Task to carry out: Please restate word for word the lines of the entries below from the one with "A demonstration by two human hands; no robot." to the one with "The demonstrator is", inclusive, and leave out every picture.

(Records from a data collection)

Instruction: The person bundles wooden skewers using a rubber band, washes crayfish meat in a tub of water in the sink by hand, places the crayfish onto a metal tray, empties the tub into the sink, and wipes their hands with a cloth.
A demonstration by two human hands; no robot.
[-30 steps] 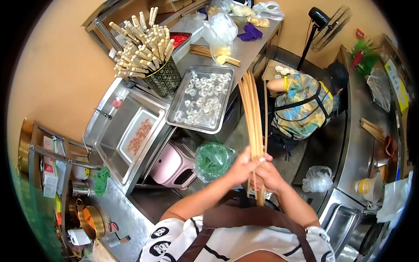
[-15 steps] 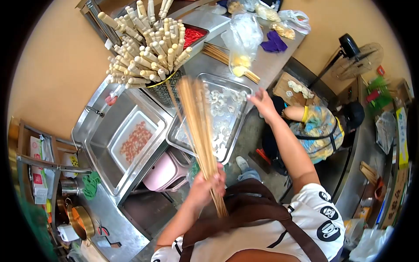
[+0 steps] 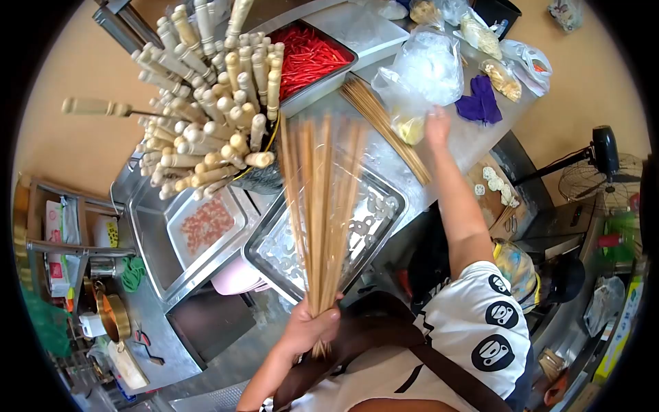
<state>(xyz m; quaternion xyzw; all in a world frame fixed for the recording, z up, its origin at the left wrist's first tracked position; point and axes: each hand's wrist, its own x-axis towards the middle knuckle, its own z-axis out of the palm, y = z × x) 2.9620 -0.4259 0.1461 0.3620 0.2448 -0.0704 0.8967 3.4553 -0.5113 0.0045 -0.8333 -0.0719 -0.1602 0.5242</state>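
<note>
My left hand (image 3: 312,326) is closed around the lower end of a bundle of thin bamboo skewers (image 3: 317,213). The skewers stand up in front of me and fan apart at their blurred tops. Behind them lies a metal tray (image 3: 395,220) with pale, shrimp-like pieces, partly covered by the bundle. My right hand (image 3: 437,129) is stretched forward over the steel counter, beside a clear plastic bag (image 3: 429,65) with something yellow at its bottom. Its fingers are smeared, so I cannot tell whether they touch the bag. More skewers (image 3: 388,130) lie on the counter left of that hand.
Many wooden-handled skewers (image 3: 206,103) fill a bucket at left, one jutting out sideways. A tray of red chillies (image 3: 309,62) stands behind. In the sink (image 3: 154,264) sits a white tub of meat pieces. A purple cloth (image 3: 480,101) lies farther right. Another person (image 3: 518,268) is at right.
My right hand has moved forward from beside the tray to the plastic bag. The skewers in my left hand have swung upright and spread apart. The camera view has shifted.
</note>
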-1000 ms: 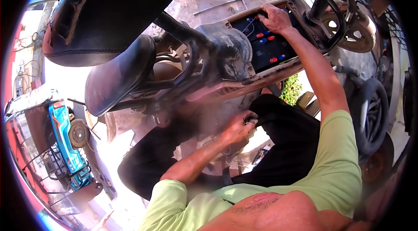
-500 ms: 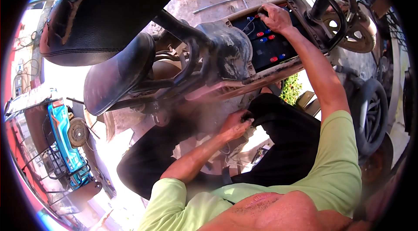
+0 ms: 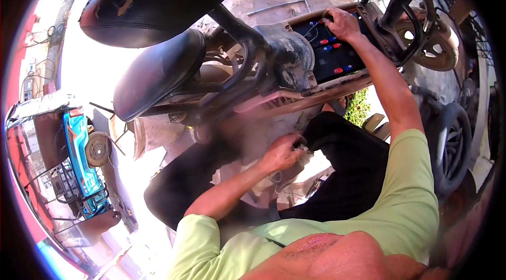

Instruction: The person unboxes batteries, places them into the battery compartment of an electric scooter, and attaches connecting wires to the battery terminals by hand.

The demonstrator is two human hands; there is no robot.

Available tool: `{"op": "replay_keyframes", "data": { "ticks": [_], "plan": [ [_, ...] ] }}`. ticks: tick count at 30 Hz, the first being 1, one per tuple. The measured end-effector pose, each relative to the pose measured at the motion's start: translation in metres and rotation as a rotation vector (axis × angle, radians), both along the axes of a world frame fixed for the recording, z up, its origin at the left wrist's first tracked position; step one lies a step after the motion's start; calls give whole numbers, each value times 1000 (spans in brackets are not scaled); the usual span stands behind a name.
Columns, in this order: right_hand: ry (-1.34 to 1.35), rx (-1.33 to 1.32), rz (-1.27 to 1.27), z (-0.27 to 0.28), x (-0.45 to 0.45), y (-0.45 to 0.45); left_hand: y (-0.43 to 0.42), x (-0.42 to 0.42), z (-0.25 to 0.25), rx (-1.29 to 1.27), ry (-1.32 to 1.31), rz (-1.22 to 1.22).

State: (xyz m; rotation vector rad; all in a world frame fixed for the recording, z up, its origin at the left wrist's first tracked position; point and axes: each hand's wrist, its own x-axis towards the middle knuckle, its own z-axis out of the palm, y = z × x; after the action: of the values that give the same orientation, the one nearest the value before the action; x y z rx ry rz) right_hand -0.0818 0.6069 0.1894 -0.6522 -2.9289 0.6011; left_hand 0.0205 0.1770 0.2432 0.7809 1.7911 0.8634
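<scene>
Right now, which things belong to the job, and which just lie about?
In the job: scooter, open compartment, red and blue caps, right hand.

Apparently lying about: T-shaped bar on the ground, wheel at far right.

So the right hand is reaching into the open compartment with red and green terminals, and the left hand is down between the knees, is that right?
Not quite: the head view shows red and blue terminals, not red and green. The right hand does reach into the open compartment, and the left hand is down between the knees.
</scene>
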Motion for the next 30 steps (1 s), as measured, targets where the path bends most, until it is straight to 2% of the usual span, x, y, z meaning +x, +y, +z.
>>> {"op": "replay_keyframes", "data": {
  "ticks": [2,3,4,6,8,10,11,13,14,15,17,19,20,22,24,28,30],
  "plan": [
    [-49,-48,-18,5,0,2,-5,-8,39,-170,-88,-71],
    [-54,-60,-60,4,0,7,-12,-12,49,-143,-102,-90],
    [172,77,-101,-25,0,18,-23,-16,56,-120,-122,-106],
    [42,-155,-191,-9,5,24,-50,-21,79,-95,-80,-156],
    [83,-460,-177,14,23,14,-87,-15,83,-56,50,-115],
    [-8,-579,-228,40,36,4,-112,-16,107,-118,77,-78],
    [-53,-665,-263,58,45,-6,-127,-14,110,-187,-69,13],
    [-105,-846,-285,86,60,-30,-152,-1,93,-13,-62,153],
    [-117,-849,-234,107,69,-52,-162,6,81,79,-59,218],
    [-130,-848,-187,132,79,-83,-165,13,71,54,-113,325],
    [-218,-875,-5,167,101,-141,-157,14,76,136,-216,345],
    [-273,-867,316,181,129,-203,-141,8,100,201,-274,358],
    [-254,-828,501,186,144,-235,-135,6,101,349,-232,354],
    [-362,-789,631,218,164,-290,-128,1,129,403,-265,388],
    [-327,-803,668,234,175,-318,-133,-3,143,416,-314,395],
    [-358,-781,528,254,177,-344,-145,-4,148,426,-375,436],
    [-267,-850,455,241,179,-352,-146,-2,148,471,-412,471]
  ]
}}
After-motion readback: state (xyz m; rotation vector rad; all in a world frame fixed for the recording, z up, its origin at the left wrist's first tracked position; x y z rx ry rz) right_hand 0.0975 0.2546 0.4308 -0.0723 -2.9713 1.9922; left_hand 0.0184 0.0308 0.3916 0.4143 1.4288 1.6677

Solution to this task:
A demonstration by two human hands; no robot.
[-30 steps] 
[-15 steps] 
[+0 steps] 
<state>(xyz m; quaternion xyzw; all in a world frame fixed for the recording, z up, its origin at the left wrist's first tracked position; point and axes: each hand's wrist, its own x-axis towards the middle knuckle, its own z-axis out of the palm, y = z × x) 2.9620 -0.4259 0.1461 0.3620 0.2448 -0.0704 0.8967 3.4553 -0.5113 0.0045 -0.8333 -0.0719 -0.1602 0.5242</state>
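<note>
My left hand (image 3: 312,326) is closed around the lower end of a bundle of thin bamboo skewers (image 3: 317,213). The skewers stand up in front of me and fan apart at their blurred tops. Behind them lies a metal tray (image 3: 395,220) with pale, shrimp-like pieces, partly covered by the bundle. My right hand (image 3: 437,129) is stretched forward over the steel counter, beside a clear plastic bag (image 3: 429,65) with something yellow at its bottom. Its fingers are smeared, so I cannot tell whether they touch the bag. More skewers (image 3: 388,130) lie on the counter left of that hand.
Many wooden-handled skewers (image 3: 206,103) fill a bucket at left, one jutting out sideways. A tray of red chillies (image 3: 309,62) stands behind. In the sink (image 3: 154,264) sits a white tub of meat pieces. A purple cloth (image 3: 480,101) lies farther right. Another person (image 3: 518,268) is at right.
My right hand has moved forward from beside the tray to the plastic bag. The skewers in my left hand have swung upright and spread apart. The camera view has shifted.
</note>
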-1000 ms: 
-500 ms: 
+0 ms: 

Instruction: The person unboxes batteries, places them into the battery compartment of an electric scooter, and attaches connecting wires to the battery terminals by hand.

The demonstrator is two human hands; there is no robot.

No further output is required, since the answer is complete.